I prefer vintage trays but not nesscessairly for just serving food or drinks. Let's take a look how I use trays....
Sterling silver trays can boast more than the tea pot, sugar bowl and creamer. In the photo above you will see, I adorned my silver serving tray with beautiful antique wine glasses from the 1920's, ethereal and delicately displayed upon the wine cabinet. Do something old with something new .... a hurricane candle holder from Pier One Imports sitting center on a vintage silver tray. FYI ... the candle must be lavender to get the whole shabby chic, French Provence experience!
My personal favorites are mirrored vanity trays that keep my perfume bottles corralled. I have so many bottles of perfume, I was embarrassed to photograph them. These metal vintage beauties from the 50's and 60's are generally inexpensive to purchase and can be dolled up with a fresh coat of spray paint. Seriously, what a mood setter seeing the amber tones of perfume being reflected off a mirrored tray.
|for sale at www.etsy.com/shop/oohlalamaui (SOLD)|
Cocktails anyone? Get your retro groove on and serve a frosty drink on a vintage metal tray . These trays were made for the collectors.... the weary road traveler seeing the USA in their Chevrolet. These are darling as wall decor with their vibrant colors and old time font. I love looking at the maps!
Finding a tray you like is all in your personality or maybe, how you are feeling at the time... dinner party, something for the dresser, spicing up the bathroom? If you are looking for the romantic look, silver or silver plated is a good choice. Like the shabbier look? Keep a little tarnish on your tray especially where it might highlight etchings or ornate scrolls. Looking for something more retro? Metal with advertisements, funky chunky flowers or souvenirs trays are always fun. Like the European country look? Tole painted trays. Like the scruffy look? Tole trays with chipped paint and rust are easy to find, one word, Ebay. If you are more serious about your trays, flip them over and look for markings.
Printed markings like this Pilgrim Art tray.
|for sale at wwwetsy.com/shop/oohlalamaui ~ $95|
or paper markings found on Nashco Products, New York. Silver markings are numerous and vast. Get knowledgeable before buying silver. Silver plated is cheaper and a good alternative if you are constantly changing your mind on house decor.
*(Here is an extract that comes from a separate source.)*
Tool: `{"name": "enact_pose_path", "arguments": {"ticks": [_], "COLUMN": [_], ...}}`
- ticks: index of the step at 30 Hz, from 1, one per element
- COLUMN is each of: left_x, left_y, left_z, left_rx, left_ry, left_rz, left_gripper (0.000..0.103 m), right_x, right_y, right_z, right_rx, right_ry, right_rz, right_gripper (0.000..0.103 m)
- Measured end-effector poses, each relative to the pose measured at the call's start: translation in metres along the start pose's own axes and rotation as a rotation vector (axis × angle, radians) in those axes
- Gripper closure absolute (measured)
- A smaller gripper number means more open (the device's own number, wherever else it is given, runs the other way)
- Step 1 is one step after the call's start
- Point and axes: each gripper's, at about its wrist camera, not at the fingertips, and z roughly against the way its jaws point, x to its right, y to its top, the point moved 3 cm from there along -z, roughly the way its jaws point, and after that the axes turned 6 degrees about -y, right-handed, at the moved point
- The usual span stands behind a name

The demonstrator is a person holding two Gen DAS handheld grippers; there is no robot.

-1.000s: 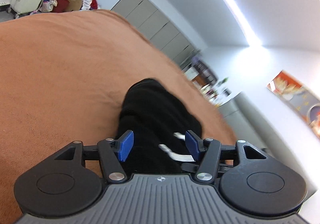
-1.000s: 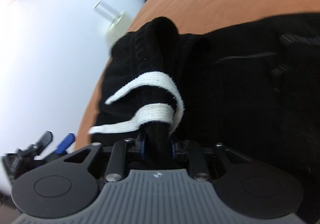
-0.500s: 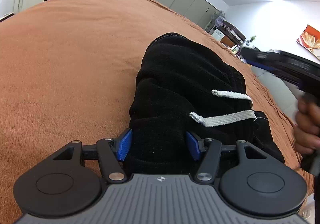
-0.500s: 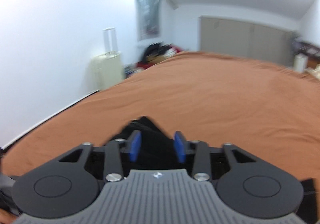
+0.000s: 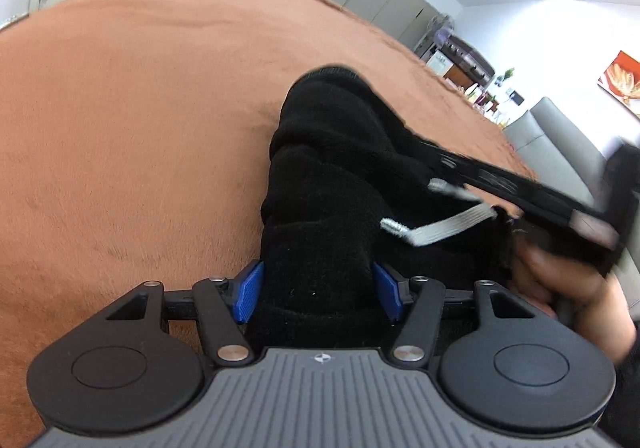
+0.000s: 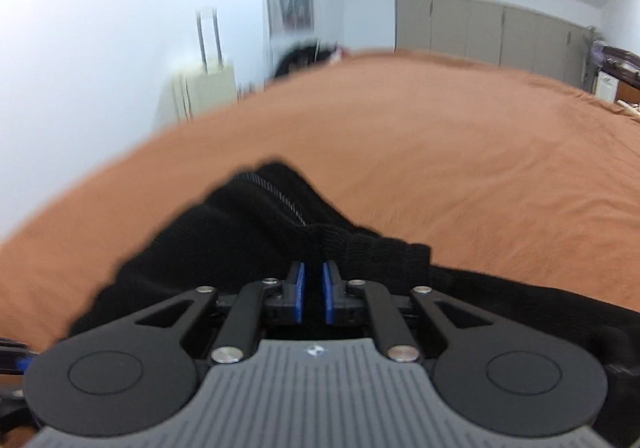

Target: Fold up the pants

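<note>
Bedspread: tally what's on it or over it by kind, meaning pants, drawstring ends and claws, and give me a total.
Black pants: 1
White drawstring ends: 2
Claws: 2 (left claw, right claw)
Total: 5

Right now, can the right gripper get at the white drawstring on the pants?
Probably yes. In the left wrist view the white drawstring lies exposed on top of the black pants, with the right gripper close above it and nothing between; its jaws are nearly shut.
</note>
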Motion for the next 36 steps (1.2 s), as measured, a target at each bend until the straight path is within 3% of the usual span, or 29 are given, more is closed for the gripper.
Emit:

One last thing. Make sure you clean your trays with the utmost care. Lightly wash your painted trays in mild soap and cool water. Pat dry. Cleaning silver, I prefer Goddard's silver polish when attempting to achieve a more polished look, Tarnex to keep it shabbier. Either way, unless you want a chemical peel, wear gloves when using these chemicals .... believe me, I know.
Hoping to have the store open soon. I will post an announcement on Blog Spot and FB. By the way, you may be wondering why "La De Da, Maui"? It's a phrase I picked up (minus the Maui) after watching a Woody Allen's flick,"Annie Hall" many moons ago. When people have attitude or think highly of themselves, the words "la de da" floats through my brain like a banner. But mostly, this is my "go to" phrase when I find a rather special vintage piece in a most unusual way. It makes me laugh inside. So, "la de da, la de da" from Maui.
Update ~ August 31, 2011 Thanks to my clever niece, Jenny, who happened to use the phrase "Ooh la la"! Renamed store!